Word for word, return every record.

• RECORDS FOR THIS TASK:

++++++++

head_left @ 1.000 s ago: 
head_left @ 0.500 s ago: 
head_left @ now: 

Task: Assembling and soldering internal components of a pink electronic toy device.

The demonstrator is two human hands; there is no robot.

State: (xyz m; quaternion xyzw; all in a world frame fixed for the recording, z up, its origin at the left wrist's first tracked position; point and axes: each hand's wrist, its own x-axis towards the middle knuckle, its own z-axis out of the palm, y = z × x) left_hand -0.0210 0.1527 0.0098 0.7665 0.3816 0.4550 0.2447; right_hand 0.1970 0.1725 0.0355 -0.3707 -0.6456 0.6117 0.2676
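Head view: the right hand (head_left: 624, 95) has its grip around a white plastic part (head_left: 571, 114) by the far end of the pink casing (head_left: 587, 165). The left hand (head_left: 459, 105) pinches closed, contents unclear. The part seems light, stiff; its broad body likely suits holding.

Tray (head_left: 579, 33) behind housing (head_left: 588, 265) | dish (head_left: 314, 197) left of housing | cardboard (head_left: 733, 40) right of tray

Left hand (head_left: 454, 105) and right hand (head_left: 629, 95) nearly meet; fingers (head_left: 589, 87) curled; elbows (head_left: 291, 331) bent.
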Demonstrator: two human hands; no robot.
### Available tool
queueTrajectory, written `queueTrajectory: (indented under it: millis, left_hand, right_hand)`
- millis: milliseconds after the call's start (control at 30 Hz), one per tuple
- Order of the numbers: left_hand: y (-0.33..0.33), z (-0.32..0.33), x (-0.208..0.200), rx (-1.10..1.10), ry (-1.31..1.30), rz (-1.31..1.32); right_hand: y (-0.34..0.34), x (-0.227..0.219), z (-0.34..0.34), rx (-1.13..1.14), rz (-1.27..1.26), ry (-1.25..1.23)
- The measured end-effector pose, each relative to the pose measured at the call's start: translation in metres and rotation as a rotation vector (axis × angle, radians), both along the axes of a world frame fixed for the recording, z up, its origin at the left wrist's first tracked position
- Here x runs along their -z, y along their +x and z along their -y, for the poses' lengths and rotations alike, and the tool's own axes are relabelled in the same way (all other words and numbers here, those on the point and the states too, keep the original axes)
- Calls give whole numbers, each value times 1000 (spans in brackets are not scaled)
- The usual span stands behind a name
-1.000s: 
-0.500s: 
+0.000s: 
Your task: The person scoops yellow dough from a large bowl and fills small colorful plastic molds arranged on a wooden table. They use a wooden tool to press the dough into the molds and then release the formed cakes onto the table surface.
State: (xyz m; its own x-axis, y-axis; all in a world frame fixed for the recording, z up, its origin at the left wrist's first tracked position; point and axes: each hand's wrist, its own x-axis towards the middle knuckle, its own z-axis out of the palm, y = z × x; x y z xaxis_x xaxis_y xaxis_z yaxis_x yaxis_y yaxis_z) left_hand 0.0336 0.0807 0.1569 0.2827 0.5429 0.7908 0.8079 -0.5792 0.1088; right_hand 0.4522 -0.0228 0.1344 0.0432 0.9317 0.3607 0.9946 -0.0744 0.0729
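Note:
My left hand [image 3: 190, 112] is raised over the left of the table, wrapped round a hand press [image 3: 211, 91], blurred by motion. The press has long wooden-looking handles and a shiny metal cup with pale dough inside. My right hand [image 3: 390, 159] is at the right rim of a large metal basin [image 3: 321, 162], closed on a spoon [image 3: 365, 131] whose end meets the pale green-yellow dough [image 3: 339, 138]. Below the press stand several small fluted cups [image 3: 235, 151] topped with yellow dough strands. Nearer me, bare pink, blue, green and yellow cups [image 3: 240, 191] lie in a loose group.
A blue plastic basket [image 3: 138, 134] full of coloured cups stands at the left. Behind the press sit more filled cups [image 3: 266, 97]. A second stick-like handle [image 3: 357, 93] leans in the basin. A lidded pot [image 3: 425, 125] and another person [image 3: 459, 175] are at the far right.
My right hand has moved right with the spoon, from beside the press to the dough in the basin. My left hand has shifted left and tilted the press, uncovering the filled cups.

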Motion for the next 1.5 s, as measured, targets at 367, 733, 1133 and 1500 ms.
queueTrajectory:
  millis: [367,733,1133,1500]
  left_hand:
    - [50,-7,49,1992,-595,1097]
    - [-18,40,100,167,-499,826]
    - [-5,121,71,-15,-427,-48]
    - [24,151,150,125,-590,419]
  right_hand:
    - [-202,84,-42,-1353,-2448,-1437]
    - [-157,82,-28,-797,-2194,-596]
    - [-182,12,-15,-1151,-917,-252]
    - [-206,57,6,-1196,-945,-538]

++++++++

• EXERCISE OUTPUT:
head_left @ 1.000 s ago: 
head_left @ 0.500 s ago: 
head_left @ now: 

Task: Assembling and soldering internal components of a pink electronic toy device.

The demonstrator is two human hands; there is no robot.

State: (xyz m; quaternion xyzw; all in a world frame fixed for the recording, z up, its origin at the left wrist's first tracked position; point and axes: each hand's wrist, its own x-axis towards the middle knuckle, its own z-axis out of the palm, y = z × x) left_hand -0.0210 0.1527 0.0098 0.7665 0.3816 0.4550 0.2447; right_hand 0.1970 0.1725 0.0355 -0.3707 -0.6456 0.6117 0.2676
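Head view: the right hand (head_left: 624, 95) has its grip around a white plastic part (head_left: 571, 114) by the far end of the pink casing (head_left: 587, 165). The left hand (head_left: 459, 105) pinches closed, contents unclear. The part seems light, stiff; its broad body likely suits holding.

Tray (head_left: 579, 33) behind housing (head_left: 588, 265) | dish (head_left: 314, 197) left of housing | cardboard (head_left: 733, 40) right of tray

Left hand (head_left: 454, 105) and right hand (head_left: 629, 95) nearly meet; fingers (head_left: 589, 87) curled; elbows (head_left: 291, 331) bent.
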Demonstrator: two human hands; no robot.
### Available tool
queueTrajectory, written `queueTrajectory: (indented under it: millis, left_hand, right_hand)`
- millis: milliseconds after the call's start (control at 30 Hz), one per tuple
- Order of the numbers: left_hand: y (-0.33..0.33), z (-0.32..0.33), x (-0.208..0.200), rx (-1.10..1.10), ry (-1.31..1.30), rz (-1.31..1.32); right_hand: y (-0.34..0.34), x (-0.227..0.219), z (-0.34..0.34), rx (-1.13..1.14), rz (-1.27..1.26), ry (-1.25..1.23)
- The measured end-effector pose, each relative to the pose measured at the call's start: translation in metres and rotation as a rotation vector (axis × angle, radians), both along the axes of a world frame fixed for the recording, z up, its origin at the left wrist's first tracked position
- Here x runs along their -z, y along their +x and z along their -y, for the poses' lengths and rotations alike, and the tool's own axes are relabelled in the same way (all other words and numbers here, those on the point and the states too, keep the original axes)
- Calls give whole numbers, each value times 1000 (spans in brackets are not scaled)
- The usual span stands behind a name
-1.000s: 
-0.500s: 
+0.000s: 
Your task: The person scoops yellow dough from a large bowl and fills small colorful plastic molds arranged on a wooden table. They use a wooden tool to press the dough into the molds and then release the formed cakes onto the table surface.
State: (xyz m; its own x-axis, y-axis; all in a world frame fixed for the recording, z up, its origin at the left wrist's first tracked position; point and axes: each hand's wrist, its own x-axis towards the middle knuckle, its own z-axis out of the palm, y = z × x; x y z xaxis_x xaxis_y xaxis_z yaxis_x yaxis_y yaxis_z) left_hand 0.0336 0.0807 0.1569 0.2827 0.5429 0.7908 0.8079 -0.5792 0.1088; right_hand 0.4522 -0.0228 0.1344 0.0432 0.9317 0.3607 0.9946 -0.0744 0.0729
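Note:
My left hand [image 3: 190, 112] is raised over the left of the table, wrapped round a hand press [image 3: 211, 91], blurred by motion. The press has long wooden-looking handles and a shiny metal cup with pale dough inside. My right hand [image 3: 390, 159] is at the right rim of a large metal basin [image 3: 321, 162], closed on a spoon [image 3: 365, 131] whose end meets the pale green-yellow dough [image 3: 339, 138]. Below the press stand several small fluted cups [image 3: 235, 151] topped with yellow dough strands. Nearer me, bare pink, blue, green and yellow cups [image 3: 240, 191] lie in a loose group.
A blue plastic basket [image 3: 138, 134] full of coloured cups stands at the left. Behind the press sit more filled cups [image 3: 266, 97]. A second stick-like handle [image 3: 357, 93] leans in the basin. A lidded pot [image 3: 425, 125] and another person [image 3: 459, 175] are at the far right.
My right hand has moved right with the spoon, from beside the press to the dough in the basin. My left hand has shifted left and tilted the press, uncovering the filled cups.
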
Motion for the next 1.5 s, as measured, targets at 367, 733, 1133 and 1500 ms.
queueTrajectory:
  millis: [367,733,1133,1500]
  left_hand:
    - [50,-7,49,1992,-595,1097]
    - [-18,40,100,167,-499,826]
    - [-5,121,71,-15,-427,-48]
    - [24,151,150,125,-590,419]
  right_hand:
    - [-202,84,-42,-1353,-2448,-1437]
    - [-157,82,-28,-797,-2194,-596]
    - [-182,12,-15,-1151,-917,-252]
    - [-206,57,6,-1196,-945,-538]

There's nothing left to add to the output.